As open banking has developed at the European level, and came into effect in the UK at the beginning of this year, many in the industry have suggested that it serves as a threat to the long term stability of the traditional banking sector. But White suggests it doesn’t need to be that way, and that opportunities are everywhere.
“Banks must be ready to consider the API as the product,” he says. “They need to have product managers for the APIs, because it’s actually in the interest for the banks to have someone working internally, making sure that their APIs are the most accessible and the most useful to developers. Also worth bearing in mind they come with related applications that haven’t all been tied in with the standards but have been voluntarily added to the mix.
“You can’t afford to not be in that game: we will see product managers of APIs,” says White.
However, with open banking very much still in it’s infancy, banks and other institutions need to communicate with their clients on what the new rules mean. From the consumers’ perspective there’s a lot more to be done to make the market aware of how the things are likely to be reshape in the months and years to come, and while there’s been a lot of information communicated to consumers, there’s still a lot to be done, says White.

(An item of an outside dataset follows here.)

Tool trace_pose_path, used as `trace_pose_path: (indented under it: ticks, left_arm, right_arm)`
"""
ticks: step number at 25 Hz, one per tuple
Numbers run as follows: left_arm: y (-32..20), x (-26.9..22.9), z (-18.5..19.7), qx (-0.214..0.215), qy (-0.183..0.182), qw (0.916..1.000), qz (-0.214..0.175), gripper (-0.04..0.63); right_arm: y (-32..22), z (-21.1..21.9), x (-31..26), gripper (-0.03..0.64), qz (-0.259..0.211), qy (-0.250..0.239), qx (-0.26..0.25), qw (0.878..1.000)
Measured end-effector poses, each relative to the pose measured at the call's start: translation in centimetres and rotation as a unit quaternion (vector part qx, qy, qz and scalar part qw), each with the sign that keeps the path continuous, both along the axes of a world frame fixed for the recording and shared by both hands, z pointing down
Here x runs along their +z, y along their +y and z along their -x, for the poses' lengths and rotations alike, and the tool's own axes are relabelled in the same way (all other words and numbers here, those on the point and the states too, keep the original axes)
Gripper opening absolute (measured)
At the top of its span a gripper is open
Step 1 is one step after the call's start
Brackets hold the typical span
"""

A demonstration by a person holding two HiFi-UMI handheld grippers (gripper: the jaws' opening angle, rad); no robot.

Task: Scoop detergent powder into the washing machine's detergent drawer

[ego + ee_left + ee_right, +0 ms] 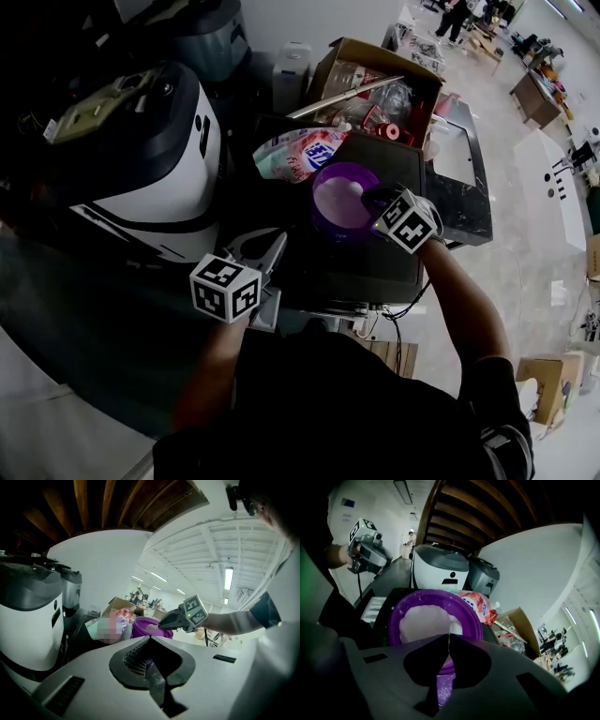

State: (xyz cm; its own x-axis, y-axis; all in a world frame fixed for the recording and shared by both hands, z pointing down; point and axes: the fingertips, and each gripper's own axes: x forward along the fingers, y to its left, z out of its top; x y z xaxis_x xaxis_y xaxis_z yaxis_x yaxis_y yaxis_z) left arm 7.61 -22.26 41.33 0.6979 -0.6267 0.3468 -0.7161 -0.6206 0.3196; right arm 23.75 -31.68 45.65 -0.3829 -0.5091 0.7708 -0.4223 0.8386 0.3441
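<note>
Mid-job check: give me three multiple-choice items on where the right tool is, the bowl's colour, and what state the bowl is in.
1. The right tool is at:
A the bowl
B the white machine
C the cardboard box

2. The bowl is:
A green
B purple
C yellow

3. The bowl is:
A empty
B lidded
C holding white powder

Key: 1 A, its tip reaches the bowl's edge in the head view. 2 B, the bowl is purple in all three views. 3 C, the powder heap shows in the open bowl in the right gripper view.
</note>
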Motion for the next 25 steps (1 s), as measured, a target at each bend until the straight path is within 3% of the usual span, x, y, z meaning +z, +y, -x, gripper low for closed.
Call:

“[Banks] need to make sure that their products and services are distributed into their consumers’ lives as much as possible, in all the right places and spaces,” he says. “This shouldn’t be seen as a threat so long as their customers can see that they have all the bank’s services all in one place. That’s what will drive customer satisfaction.”
One sector that has of course benefited from the open banking revolution is the fintech industry. White says banks need to start thinking like fintechs in order to make the most of the changing landscape.
“I would encourage every bank to start looking at the APIs that are being made available by their competitors. Banks should look at themselves not just as a distributor of an API, but as a consumer of an API,” he says.
That, he says, could be crucial for the banks, as fintech organisations become more a part of the mainstream financial services agenda.
“We’ve seen some really good, healthy interest from fintechs though as we know they are perhaps the ones who have most to gain in terms of open APIs. They have the blessing of the Financial Conduct Authority, and they’re now trying to start using these APIs. It’s good to see that kind of innovation coming through.
“Let’s see now what will happen when they actually go live and start launching services,” says White.